**DIRECTIONS:**
Which lines come from the start of the listing through the line holding "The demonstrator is"? Restate exactly those, both included, minus the pictures.

"""

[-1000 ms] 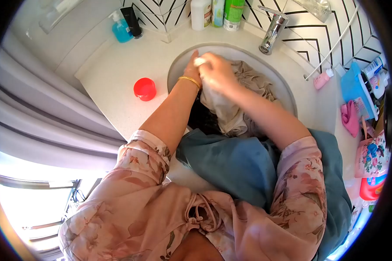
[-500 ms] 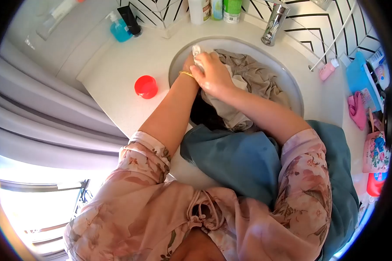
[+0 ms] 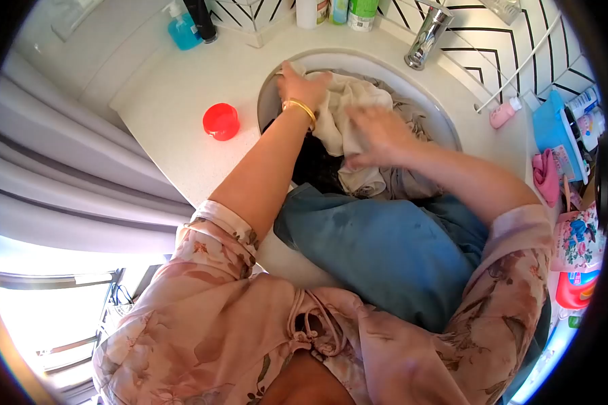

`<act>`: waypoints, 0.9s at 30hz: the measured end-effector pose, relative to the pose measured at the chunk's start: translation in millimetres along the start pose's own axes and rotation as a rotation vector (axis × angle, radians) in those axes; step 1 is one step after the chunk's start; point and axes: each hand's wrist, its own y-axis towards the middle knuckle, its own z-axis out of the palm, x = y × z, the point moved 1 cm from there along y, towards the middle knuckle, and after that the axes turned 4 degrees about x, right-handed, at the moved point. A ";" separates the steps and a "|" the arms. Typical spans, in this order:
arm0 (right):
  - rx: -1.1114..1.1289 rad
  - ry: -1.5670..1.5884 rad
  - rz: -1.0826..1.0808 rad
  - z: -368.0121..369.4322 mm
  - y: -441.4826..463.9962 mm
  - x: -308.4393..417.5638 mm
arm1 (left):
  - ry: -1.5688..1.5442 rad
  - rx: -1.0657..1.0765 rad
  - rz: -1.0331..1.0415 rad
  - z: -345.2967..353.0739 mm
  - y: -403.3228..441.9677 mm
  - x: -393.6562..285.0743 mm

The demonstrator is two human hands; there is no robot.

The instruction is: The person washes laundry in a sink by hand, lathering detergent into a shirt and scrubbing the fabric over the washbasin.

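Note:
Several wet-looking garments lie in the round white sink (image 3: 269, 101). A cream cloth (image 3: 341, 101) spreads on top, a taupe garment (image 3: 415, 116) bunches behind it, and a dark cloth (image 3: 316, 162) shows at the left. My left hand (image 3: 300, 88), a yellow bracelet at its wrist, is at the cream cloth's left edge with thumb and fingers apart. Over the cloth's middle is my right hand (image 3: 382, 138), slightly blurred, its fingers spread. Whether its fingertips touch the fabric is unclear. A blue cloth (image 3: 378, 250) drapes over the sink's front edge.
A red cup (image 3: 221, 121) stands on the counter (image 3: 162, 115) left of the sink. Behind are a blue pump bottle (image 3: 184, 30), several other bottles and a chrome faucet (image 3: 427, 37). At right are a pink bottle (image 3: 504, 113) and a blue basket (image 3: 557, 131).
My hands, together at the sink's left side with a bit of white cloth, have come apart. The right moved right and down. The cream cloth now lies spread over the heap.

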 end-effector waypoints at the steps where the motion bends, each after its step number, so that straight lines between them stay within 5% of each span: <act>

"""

**ANSWER TO THIS EXERCISE:**
[-1000 ms] 
[-500 ms] 
[+0 ms] 

`<act>`: waypoints, 0.9s at 30hz: the measured end-effector pose, relative to the pose measured at the chunk's start: translation in millimetres along the start pose's own axes and rotation as a rotation vector (axis × angle, radians) in those axes; step 1 is one step after the chunk's start; point and axes: each hand's wrist, its own y-axis towards the middle knuckle, its own z-axis out of the palm, x = y × z, the point moved 1 cm from there along y, towards the middle knuckle, and after that the axes turned 4 degrees about x, right-handed, at the moved point. A ";" separates the steps and a "|" the arms. Typical spans, in this order:
arm0 (right):
  - rx: -1.1114..1.1289 rad
  - ry: -1.5670..1.5884 rad
  - rz: -1.0826..1.0808 rad
  - z: -368.0121..369.4322 mm
  - y: -441.4826..463.9962 mm
  - x: -308.4393..417.5638 mm
arm1 (left):
  - ry: -1.5688..1.5442 rad
  - rx: -1.0657..1.0765 rad
  - rz: -1.0331..1.0415 rad
  - z: -345.2967..353.0739 mm
  - y: -403.3228..441.9677 mm
  - x: -393.6562..285.0743 mm

The demonstrator is two human hands; there is no robot.

No additional work is needed on this exercise.